Trinity, North Carolina - Sealy Corp.'s net sales for the third quarter of 2007 increased 7.5 percent to $446.4 million against the same quarter a year ago. Unit volume growth of 16.9 percent was partially offset by an 8.0-percent decrease in average unit selling price (AUSP), said Sealy, which lays claim to the title of the world's largest bedding group.
Costs of fire retardants and raw materials price increases had a negative effect on the mattress-maker's results for the quarter.
The group's domestic sales rose $16.7 million to $335.1 million (10.3-percent rise in unit volume; 4.6-percent decrease in AUSP).
Sealy said it continues to focus on growth and had strong sale in the Posturepedic Reserve beds and visco and latex speciality products.
The drop in AUSP largely follows a lower proportion of sales from Posturepedic products and some strategic pricing actions.

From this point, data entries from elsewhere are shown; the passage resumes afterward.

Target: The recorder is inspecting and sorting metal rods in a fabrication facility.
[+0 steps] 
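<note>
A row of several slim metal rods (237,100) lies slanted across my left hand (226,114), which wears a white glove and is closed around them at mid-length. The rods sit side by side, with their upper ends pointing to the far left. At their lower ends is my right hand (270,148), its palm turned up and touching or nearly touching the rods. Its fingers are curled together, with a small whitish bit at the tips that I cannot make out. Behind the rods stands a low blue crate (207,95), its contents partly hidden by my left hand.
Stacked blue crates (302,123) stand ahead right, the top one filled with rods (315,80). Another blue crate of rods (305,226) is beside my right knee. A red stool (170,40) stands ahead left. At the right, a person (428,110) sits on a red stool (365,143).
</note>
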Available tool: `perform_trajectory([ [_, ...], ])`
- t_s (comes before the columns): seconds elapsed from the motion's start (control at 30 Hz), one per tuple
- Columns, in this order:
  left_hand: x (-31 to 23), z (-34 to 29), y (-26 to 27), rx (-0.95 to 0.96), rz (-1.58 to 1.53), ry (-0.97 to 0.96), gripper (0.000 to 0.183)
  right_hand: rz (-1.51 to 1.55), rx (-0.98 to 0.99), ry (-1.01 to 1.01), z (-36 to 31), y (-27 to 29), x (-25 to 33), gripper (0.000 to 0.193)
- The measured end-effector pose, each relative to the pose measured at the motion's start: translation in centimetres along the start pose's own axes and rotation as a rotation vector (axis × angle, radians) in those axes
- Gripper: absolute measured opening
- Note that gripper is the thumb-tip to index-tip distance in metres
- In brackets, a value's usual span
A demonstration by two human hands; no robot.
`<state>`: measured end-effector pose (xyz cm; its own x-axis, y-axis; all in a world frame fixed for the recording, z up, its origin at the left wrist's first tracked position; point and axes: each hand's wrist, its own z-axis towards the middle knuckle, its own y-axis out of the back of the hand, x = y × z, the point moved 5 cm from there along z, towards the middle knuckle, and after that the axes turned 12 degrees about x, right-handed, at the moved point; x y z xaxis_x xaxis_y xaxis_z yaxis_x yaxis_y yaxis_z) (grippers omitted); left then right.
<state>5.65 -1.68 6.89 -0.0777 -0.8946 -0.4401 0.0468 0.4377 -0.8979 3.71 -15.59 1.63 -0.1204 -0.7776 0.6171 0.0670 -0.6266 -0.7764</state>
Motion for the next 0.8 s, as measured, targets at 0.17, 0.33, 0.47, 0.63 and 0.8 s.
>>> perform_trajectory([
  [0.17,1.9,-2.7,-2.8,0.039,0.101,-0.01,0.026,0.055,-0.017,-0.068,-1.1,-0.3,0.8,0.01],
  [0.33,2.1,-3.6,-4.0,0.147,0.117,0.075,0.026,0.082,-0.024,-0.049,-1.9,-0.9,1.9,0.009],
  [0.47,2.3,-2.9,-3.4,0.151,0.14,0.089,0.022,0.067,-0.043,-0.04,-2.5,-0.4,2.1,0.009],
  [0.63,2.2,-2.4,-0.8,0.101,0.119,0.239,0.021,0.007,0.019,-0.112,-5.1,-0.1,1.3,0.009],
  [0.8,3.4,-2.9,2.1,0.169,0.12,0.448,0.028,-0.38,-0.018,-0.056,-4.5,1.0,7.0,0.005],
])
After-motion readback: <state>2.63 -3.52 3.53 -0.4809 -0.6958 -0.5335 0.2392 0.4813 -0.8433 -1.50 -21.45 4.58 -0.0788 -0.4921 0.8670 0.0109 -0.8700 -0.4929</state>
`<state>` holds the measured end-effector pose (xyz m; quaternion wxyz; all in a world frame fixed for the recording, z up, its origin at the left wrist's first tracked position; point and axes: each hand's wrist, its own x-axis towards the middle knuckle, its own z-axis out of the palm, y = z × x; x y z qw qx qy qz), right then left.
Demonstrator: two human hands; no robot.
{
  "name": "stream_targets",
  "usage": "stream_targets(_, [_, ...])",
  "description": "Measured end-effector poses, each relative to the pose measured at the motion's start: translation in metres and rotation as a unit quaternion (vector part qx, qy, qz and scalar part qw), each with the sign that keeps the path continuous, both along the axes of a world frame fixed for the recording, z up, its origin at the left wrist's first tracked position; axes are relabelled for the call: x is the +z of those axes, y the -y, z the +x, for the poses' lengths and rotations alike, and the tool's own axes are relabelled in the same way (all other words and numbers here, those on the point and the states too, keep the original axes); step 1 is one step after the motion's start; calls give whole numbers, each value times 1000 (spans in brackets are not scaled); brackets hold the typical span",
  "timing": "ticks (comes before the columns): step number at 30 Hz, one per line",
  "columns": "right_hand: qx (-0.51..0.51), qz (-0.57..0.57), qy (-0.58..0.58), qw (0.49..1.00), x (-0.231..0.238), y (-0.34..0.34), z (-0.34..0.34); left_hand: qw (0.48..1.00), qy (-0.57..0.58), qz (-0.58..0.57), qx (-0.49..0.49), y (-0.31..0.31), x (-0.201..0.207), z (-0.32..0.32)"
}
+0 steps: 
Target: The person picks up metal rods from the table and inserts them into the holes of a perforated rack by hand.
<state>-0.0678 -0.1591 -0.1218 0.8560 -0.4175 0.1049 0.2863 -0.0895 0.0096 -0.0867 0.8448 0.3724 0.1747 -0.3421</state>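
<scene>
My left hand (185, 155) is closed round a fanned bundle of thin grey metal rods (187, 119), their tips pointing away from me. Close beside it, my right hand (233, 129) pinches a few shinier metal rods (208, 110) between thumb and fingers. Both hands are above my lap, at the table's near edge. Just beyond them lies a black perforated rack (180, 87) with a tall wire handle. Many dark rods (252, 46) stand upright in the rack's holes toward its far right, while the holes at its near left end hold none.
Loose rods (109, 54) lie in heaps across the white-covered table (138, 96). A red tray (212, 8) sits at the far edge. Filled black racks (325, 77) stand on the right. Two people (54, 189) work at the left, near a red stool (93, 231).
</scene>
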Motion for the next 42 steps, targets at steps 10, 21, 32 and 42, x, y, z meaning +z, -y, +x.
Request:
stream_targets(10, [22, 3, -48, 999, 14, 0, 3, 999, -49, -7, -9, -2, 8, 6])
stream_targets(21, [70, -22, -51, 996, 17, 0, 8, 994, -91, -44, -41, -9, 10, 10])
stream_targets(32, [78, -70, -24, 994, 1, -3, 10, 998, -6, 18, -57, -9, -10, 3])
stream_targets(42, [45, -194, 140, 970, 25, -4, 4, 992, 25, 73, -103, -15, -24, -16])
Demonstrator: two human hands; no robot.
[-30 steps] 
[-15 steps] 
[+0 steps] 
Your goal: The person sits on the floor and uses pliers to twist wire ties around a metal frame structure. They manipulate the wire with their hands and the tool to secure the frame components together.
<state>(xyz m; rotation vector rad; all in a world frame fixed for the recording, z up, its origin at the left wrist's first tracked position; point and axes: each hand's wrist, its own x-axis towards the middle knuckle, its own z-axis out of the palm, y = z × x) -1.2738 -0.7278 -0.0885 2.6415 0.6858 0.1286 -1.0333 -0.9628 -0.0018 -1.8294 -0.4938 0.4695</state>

International sales rose $14.6 million or 15.1 percent to $111.3 million, a 32.6 percent increase in unit volume, again partially offset by a decrease in AUSP.
These changes were a result of increased sales of lower-priced OEM products in Europe as well as select pricing actions in Canada. The group said it had strong net sales growth in Mexico and Argentina.
Third quarter gross profit was $179.9 million, compared to $185.2 million in Q3 last year.
This decline was driven, said Sealy, "primarily by the addition of $9.5 million of flame retardant materials to our products in the US," as well as by the above-mentioned product mix changes and pricing actions.
Sealy said that, per unit, its material costs rose 7.9 percent in the US compared to Q3 2006. This increase was partially offset by improved productivity and better yields on raw materials, the bedding producer added.
"During the third quarter we successfully executed on our strategy to drive unit volume across all portions of the market, secure real estate with our retailers and increase Sealy's market share both domestically and internationally while delivering solid cash flow," said David McIlquham, Sealy's chairman and chief executive officer, in a 5 Oct statement.
"We also recognise there are areas within our innerspring business where we must improve our performance," he added.